Theresa Benedicta of Bavaria (Theresa Benedikta Maria; 6 December 1725 – 29 March 1743) was a Princess of Bavaria.

Biography
Theresa Benedicta was the third child of Charles Albert, Elector of Bavaria and Holy Roman Emperor. Her mother, Maria Amalia, was an Archduchess of Austria by birth. Her maternal grand parents were Joseph I, Holy Roman Emperor, and Wilhelmina Amalia of Brunswick-Lüneburg. Her paternal grand parents were Maximilian II Emanuel, Elector of Bavaria, and Theresa Kunegunda Sobieska, the daughter of the King of Polish–Lithuanian Commonwealth, John III Sobieski.
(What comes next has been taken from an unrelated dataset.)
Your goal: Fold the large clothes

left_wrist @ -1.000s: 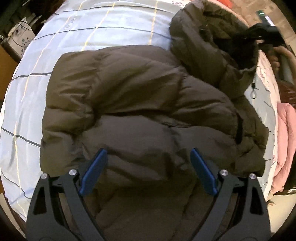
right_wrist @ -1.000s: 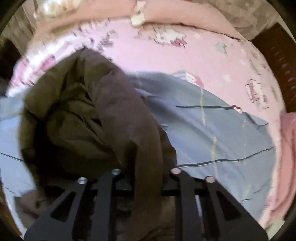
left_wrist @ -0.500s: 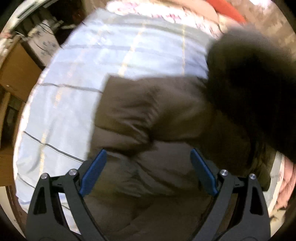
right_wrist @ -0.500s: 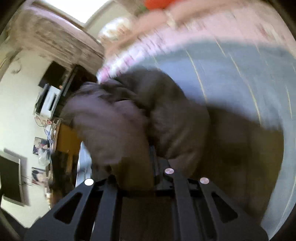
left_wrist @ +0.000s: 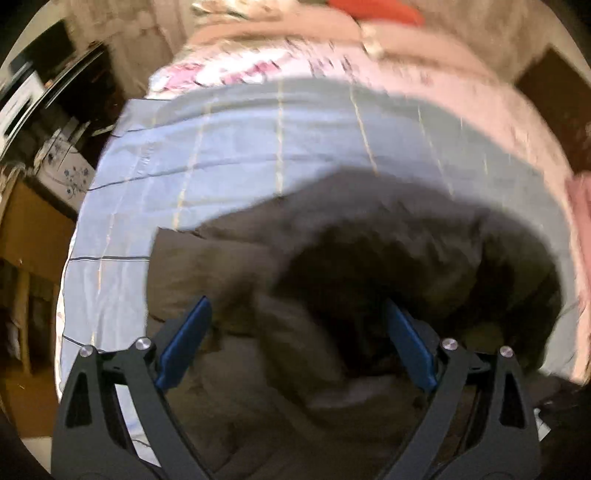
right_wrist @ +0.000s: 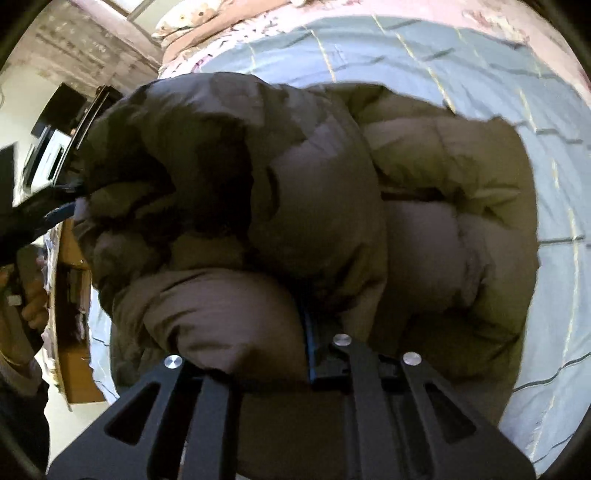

Theresa's mother, Archduchess Maria Amalia, was also a first cousin of Empress Maria Theresa.

Her mother gave birth to seven children, only four of whom lived through to adulthood. Theresa Benedicta's siblings included her brother Maximilian III, Elector of Bavaria, and two sisters Maria Antonia, Electress of Saxony, and Maria Anna Josepha, Margravine of Baden-Baden.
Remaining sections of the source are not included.